Prompt => After locating the line that contains "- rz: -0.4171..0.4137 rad", quote it and all lines after it through the end of the entries, and nothing more. Pictures stay out.

Stored dataset items
********
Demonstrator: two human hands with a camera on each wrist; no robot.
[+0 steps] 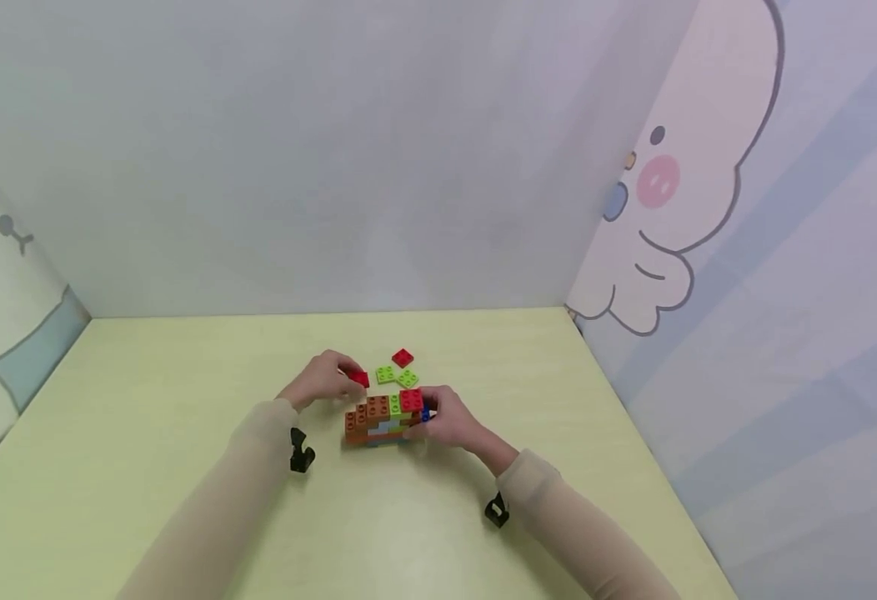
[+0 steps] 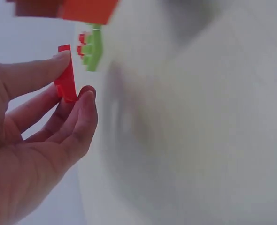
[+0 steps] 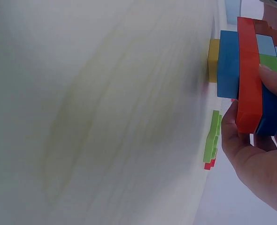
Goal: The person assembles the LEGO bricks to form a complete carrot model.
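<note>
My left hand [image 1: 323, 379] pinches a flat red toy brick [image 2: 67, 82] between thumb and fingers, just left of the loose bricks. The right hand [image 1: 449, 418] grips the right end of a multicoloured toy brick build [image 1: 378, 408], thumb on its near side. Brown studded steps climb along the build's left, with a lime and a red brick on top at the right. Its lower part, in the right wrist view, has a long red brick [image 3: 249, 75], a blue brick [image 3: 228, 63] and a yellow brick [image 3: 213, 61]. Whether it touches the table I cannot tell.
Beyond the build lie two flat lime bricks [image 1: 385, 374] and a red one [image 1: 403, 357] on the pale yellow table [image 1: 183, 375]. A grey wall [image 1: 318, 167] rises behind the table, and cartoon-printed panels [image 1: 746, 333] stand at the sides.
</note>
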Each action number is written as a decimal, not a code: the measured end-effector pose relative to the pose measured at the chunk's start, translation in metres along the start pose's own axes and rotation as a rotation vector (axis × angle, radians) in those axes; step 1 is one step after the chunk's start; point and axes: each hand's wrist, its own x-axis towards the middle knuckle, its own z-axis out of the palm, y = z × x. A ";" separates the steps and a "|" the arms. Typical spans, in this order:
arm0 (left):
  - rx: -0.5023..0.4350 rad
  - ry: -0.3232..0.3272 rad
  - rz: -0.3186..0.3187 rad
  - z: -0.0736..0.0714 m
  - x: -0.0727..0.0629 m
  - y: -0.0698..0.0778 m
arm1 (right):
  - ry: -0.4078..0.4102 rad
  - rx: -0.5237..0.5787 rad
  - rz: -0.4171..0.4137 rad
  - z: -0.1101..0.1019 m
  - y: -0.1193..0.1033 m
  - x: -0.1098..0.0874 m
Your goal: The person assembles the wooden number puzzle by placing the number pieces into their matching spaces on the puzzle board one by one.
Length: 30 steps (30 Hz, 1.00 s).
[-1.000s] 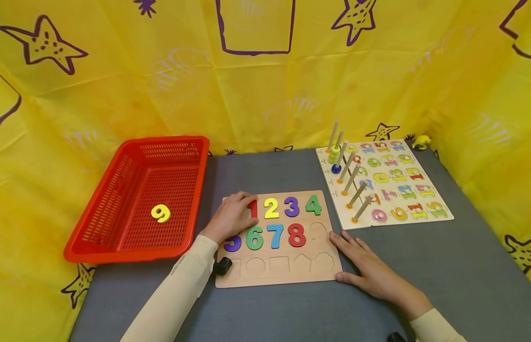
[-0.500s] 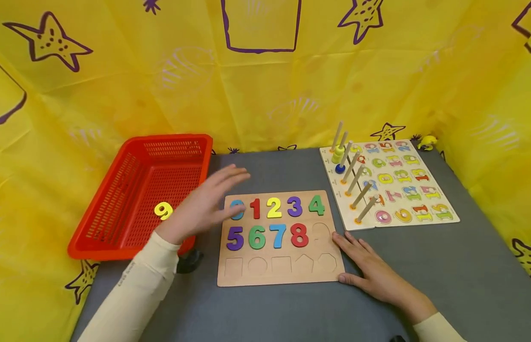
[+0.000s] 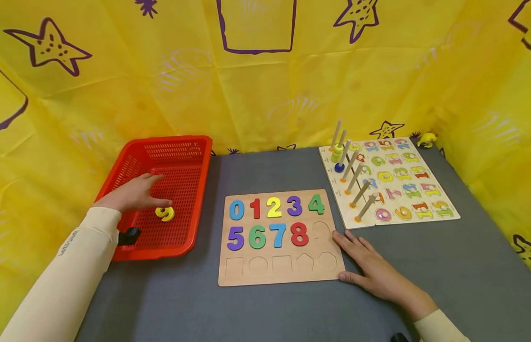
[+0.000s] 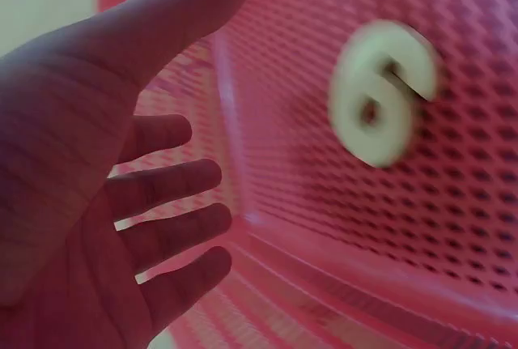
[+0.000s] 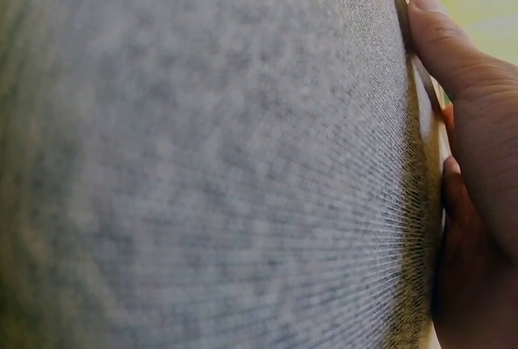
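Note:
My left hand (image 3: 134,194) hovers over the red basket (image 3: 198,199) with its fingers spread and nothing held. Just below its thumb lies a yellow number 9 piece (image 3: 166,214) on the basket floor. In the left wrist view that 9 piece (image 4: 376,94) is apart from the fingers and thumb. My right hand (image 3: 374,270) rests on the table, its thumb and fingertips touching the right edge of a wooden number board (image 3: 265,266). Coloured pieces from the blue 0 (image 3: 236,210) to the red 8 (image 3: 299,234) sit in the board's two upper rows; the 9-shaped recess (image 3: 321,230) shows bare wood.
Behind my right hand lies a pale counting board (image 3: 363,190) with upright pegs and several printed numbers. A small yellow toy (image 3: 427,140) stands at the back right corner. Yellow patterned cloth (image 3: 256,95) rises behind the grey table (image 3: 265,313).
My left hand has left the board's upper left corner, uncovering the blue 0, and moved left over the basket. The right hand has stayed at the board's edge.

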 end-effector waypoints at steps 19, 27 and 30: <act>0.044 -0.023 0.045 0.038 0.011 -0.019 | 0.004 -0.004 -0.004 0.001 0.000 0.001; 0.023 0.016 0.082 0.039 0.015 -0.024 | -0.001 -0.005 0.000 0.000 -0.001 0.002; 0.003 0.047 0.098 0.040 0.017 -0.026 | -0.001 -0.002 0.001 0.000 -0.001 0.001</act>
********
Answer below =>
  - rz: -0.4171..0.4137 rad
  - z: -0.1101..0.1019 m
  - y: -0.1193..0.1033 m
  - x: -0.1098..0.0874 m
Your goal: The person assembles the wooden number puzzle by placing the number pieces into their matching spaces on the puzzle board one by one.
Length: 30 steps (30 Hz, 1.00 s).
[-1.000s] 
[-0.500s] 
[+0.000s] 
[+0.000s] 
[+0.000s] 
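Note:
My left hand (image 3: 134,194) hovers over the red basket (image 3: 198,199) with its fingers spread and nothing held. Just below its thumb lies a yellow number 9 piece (image 3: 166,214) on the basket floor. In the left wrist view that 9 piece (image 4: 376,94) is apart from the fingers and thumb. My right hand (image 3: 374,270) rests on the table, its thumb and fingertips touching the right edge of a wooden number board (image 3: 265,266). Coloured pieces from the blue 0 (image 3: 236,210) to the red 8 (image 3: 299,234) sit in the board's two upper rows; the 9-shaped recess (image 3: 321,230) shows bare wood.
Behind my right hand lies a pale counting board (image 3: 363,190) with upright pegs and several printed numbers. A small yellow toy (image 3: 427,140) stands at the back right corner. Yellow patterned cloth (image 3: 256,95) rises behind the grey table (image 3: 265,313).
My left hand has left the board's upper left corner, uncovering the blue 0, and moved left over the basket. The right hand has stayed at the board's edge.
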
 end-effector waypoints at steps 19, 27 and 30: <act>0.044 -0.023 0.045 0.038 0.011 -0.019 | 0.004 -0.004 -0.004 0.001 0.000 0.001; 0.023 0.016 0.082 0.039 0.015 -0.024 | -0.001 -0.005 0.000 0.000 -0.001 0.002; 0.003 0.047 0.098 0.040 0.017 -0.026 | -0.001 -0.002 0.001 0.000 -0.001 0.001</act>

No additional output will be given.